# AIM OF THE EXERCISE:
Look through the material below and copy exactly the lines from the line with "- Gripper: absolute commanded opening" to the line with "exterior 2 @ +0", those two lines included.

# DATASET ENTRIES:

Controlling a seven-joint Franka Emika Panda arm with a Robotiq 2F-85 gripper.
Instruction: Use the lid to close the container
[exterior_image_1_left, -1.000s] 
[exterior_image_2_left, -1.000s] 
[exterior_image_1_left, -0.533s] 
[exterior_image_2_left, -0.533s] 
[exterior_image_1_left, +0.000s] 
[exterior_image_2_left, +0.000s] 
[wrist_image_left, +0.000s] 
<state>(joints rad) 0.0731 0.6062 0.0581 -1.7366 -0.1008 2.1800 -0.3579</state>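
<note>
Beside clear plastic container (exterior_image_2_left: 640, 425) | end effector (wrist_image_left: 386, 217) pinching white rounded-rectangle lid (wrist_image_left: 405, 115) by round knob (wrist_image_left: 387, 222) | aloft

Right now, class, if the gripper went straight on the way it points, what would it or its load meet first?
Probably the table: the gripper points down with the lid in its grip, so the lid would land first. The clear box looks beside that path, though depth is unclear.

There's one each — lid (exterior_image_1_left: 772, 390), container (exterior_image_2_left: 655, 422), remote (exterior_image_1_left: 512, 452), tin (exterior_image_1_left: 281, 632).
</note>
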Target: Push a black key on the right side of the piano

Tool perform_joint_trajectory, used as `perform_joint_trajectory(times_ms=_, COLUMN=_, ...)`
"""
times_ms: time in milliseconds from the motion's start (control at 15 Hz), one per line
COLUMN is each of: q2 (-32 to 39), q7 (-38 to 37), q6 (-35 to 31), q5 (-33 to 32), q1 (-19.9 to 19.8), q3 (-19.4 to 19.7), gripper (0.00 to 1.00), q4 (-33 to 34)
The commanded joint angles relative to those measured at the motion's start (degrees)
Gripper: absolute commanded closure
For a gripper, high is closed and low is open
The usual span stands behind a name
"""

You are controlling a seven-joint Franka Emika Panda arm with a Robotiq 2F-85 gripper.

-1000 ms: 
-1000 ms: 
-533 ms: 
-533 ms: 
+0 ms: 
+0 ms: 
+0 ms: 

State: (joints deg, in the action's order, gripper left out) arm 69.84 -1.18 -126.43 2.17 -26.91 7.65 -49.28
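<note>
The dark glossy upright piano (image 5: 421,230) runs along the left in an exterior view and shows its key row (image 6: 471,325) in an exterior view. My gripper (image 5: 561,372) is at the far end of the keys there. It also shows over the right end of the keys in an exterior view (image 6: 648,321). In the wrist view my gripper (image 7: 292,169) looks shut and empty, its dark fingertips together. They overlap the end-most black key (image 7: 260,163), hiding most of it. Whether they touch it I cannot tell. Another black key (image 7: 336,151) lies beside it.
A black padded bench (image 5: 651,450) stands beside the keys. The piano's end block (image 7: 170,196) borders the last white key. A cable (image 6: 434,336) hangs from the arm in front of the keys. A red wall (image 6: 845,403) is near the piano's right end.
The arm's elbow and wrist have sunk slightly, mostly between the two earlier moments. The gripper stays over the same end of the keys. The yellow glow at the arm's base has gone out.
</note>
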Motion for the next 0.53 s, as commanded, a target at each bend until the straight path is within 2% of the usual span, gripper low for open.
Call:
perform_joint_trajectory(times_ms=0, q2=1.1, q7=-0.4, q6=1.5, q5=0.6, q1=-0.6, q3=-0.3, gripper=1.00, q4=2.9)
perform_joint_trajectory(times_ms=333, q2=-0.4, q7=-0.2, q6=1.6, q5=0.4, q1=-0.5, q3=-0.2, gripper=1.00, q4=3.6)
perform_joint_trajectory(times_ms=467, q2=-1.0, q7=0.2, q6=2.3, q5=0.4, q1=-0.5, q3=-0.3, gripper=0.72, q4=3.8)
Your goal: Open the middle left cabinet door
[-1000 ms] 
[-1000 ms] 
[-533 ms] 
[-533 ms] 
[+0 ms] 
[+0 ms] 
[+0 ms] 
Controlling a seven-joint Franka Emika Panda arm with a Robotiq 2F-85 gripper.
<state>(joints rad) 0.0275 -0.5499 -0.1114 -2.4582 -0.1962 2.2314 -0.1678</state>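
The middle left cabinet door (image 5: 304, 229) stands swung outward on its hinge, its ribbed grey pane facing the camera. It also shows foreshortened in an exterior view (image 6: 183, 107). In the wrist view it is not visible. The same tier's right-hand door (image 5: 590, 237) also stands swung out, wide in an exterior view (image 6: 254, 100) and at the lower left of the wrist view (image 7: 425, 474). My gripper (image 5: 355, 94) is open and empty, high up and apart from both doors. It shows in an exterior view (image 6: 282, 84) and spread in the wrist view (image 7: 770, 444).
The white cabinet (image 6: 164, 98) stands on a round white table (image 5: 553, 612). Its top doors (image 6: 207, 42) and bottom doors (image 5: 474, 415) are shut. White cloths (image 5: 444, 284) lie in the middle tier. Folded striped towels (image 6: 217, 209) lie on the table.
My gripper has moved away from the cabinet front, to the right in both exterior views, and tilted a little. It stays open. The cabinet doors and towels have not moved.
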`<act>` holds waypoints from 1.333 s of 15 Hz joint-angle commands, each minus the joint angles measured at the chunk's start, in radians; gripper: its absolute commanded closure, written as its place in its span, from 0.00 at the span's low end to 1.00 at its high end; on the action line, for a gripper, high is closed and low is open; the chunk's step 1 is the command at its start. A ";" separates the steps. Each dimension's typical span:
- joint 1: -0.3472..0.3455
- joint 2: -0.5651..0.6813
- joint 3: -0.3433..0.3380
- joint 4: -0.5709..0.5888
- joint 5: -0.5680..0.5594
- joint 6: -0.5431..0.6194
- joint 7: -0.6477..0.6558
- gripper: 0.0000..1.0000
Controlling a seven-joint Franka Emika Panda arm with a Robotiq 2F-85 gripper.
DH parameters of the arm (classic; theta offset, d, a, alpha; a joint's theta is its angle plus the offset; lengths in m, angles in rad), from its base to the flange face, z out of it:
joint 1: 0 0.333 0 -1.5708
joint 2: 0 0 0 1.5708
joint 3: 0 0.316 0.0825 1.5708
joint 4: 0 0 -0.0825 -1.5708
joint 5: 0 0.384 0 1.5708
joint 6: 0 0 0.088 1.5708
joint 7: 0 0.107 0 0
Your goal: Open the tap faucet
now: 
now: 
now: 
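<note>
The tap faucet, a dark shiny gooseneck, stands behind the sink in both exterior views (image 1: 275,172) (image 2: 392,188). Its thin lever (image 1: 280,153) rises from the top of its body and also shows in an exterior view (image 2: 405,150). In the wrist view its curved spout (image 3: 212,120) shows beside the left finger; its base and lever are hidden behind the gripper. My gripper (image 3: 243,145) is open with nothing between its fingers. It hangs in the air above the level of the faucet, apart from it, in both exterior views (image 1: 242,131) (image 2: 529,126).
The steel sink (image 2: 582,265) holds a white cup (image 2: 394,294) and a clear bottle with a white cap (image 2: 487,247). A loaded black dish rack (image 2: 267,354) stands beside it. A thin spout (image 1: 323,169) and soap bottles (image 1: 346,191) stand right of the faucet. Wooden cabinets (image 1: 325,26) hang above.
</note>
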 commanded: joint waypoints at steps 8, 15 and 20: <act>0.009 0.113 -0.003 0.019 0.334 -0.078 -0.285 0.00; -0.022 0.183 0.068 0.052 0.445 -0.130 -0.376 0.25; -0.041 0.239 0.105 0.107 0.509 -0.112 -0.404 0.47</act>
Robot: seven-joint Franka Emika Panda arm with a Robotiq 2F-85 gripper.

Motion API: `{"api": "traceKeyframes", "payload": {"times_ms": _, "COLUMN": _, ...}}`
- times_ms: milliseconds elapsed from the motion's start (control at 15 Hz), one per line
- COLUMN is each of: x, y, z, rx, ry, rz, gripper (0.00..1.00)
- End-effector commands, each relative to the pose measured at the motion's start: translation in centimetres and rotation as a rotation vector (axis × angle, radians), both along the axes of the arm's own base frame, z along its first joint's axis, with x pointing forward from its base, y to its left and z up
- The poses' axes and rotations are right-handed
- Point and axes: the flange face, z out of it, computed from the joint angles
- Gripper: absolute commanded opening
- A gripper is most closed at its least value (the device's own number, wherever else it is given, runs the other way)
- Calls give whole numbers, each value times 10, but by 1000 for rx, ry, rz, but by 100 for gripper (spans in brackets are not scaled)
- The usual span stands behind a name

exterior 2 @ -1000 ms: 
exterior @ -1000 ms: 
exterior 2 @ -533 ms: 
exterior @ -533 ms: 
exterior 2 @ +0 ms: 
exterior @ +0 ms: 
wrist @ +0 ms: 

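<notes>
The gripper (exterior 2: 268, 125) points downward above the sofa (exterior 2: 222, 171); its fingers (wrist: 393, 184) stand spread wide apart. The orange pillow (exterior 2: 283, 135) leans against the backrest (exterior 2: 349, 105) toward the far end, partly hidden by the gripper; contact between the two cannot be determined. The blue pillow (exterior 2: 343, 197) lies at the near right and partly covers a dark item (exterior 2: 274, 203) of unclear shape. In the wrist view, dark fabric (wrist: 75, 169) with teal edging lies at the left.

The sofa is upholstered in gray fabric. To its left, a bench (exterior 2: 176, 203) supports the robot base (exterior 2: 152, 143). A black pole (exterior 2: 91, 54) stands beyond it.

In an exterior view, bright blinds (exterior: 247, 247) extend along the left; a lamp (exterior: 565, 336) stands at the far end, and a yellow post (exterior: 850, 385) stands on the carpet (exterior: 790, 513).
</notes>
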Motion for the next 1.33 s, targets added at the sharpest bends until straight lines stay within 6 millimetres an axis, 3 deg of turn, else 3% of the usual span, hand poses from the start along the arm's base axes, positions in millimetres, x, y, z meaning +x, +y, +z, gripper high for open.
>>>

# SOLUTION TO THE PROBLEM:
- Gripper: absolute commanded opening
- A gripper is most closed at its least value (the device's own number, wherever else it is given, runs the other way)
- Calls give whole numbers, each value times 10, but by 1000 for rx, ry, rz, but by 100 for gripper (spans in brackets are not scaled)
- The usual span stands behind a name

exterior 2 @ -1000 ms: 
exterior @ -1000 ms: 
exterior 2 @ -533 ms: 
exterior @ -533 ms: 
exterior 2 @ +0 ms: 

No additional output is needed.